We note that the case $\lambda_T \approx g^4$ is the one with the 
broadest range of validity in parameter space, as seen in Fig. 3c, 
followed by the case $\lambda \approx g$, shown in Fig. 3b. {}For
$\lambda = g^2$, the condition for adiabaticity is only possible
for fairly large field amplitudes, which may be beyond the validity of
a perturbative evaluation of the effective action. We will come back to
this issue in the next section. In any case, we stress that there are
several regimes where the adiabatic approximation is valid. 

In all cases, the smaller $N$ the
smaller the region of parameters that satisfies (\ref{kinetic}). In
particular, for $N<2$, we find no parameter range satisfying
(\ref{kinetic}) and therefore, the adiabatic approximation. This is
consistent with the intuition that dissipation is caused by the decay of
the $\phi$ field into $\chi$ fields and is more efficient the larger the
number of decay channels available. We also obtain that $\varphi_c$ is
always somewhat large ( $\gtrsim 2 T$) for the range of physical 
parameters
satisfying (\ref{kinetic}), for both cases analyzed, being even higher
for case 1. 

If in (\ref{kinetic2}) we use $\Gamma_\phi$ instead of
$\Gamma_{\chi_j}$, the region of parameters improves considerably; since
$\Gamma_\phi \gg \Gamma_{\chi_j}$ for large $N$, it allows 
much smaller values of $\varphi_c/T$. It should be recalled that
$\Gamma_\phi$ determines the relaxation time scale for the $\phi$ field.

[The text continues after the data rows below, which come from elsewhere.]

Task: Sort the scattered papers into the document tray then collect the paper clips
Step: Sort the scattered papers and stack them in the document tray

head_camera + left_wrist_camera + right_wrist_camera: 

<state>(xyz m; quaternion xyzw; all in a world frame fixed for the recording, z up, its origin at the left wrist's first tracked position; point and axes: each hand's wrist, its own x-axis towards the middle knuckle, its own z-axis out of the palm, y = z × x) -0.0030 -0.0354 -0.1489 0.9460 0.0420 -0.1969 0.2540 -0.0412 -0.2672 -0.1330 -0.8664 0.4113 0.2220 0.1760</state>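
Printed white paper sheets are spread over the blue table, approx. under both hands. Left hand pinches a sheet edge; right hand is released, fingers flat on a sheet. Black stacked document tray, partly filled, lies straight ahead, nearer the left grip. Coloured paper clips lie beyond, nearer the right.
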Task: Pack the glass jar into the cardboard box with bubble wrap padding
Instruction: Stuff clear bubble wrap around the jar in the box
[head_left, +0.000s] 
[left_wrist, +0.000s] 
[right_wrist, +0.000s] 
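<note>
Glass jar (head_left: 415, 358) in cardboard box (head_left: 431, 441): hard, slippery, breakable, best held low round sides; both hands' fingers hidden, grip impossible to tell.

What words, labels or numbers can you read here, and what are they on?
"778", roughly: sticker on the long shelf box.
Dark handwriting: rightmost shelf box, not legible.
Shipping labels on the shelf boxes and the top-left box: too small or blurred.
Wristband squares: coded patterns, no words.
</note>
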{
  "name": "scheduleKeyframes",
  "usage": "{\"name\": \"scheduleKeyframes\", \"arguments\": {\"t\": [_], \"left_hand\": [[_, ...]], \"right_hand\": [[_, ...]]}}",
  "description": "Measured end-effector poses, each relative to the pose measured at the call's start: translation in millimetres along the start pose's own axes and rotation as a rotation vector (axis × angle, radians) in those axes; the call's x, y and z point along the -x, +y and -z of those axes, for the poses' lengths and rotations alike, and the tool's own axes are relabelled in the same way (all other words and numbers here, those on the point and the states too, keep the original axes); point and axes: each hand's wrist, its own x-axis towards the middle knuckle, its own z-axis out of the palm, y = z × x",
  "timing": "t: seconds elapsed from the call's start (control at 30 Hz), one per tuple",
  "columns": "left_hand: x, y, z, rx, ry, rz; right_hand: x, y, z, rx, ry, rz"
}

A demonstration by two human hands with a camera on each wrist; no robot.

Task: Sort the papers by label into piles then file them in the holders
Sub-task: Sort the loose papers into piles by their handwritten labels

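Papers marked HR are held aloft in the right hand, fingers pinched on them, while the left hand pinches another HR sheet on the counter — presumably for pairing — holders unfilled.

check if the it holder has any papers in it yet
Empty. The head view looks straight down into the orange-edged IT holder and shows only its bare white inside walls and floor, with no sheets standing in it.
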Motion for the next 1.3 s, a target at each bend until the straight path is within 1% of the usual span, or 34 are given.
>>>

{}Finally, as discussed earlier, the expression we quoted for $\eta_1$
gives only a lower bound for the dissipation coefficient. 
As in the case studied by Jeon in \cite{jeon2}, higher loop ladder
diagrams can lead to a considerably higher value for $\eta_1$.
For several interacting fields, simple estimates show that
these ladder diagrams scale at most as $N$.
Therefore, they may well be of the same order as
the leading order 1-loop contribution to the dissipation coefficient,
given by the $\chi$-sector. We leave a more detailed analysis of
the contributions coming from ladder diagrams to a future work.
Additional contributions to the dissipation coefficient in
(\ref{disscoef}) only improve our estimates, enlarging the region of
parameter space satisfying the adiabatic approximation; 
the ratio $\varphi_c/T$ decreases, broadening 
the conditions under which the field
undergoes overdamped motion (strong dissipative regime).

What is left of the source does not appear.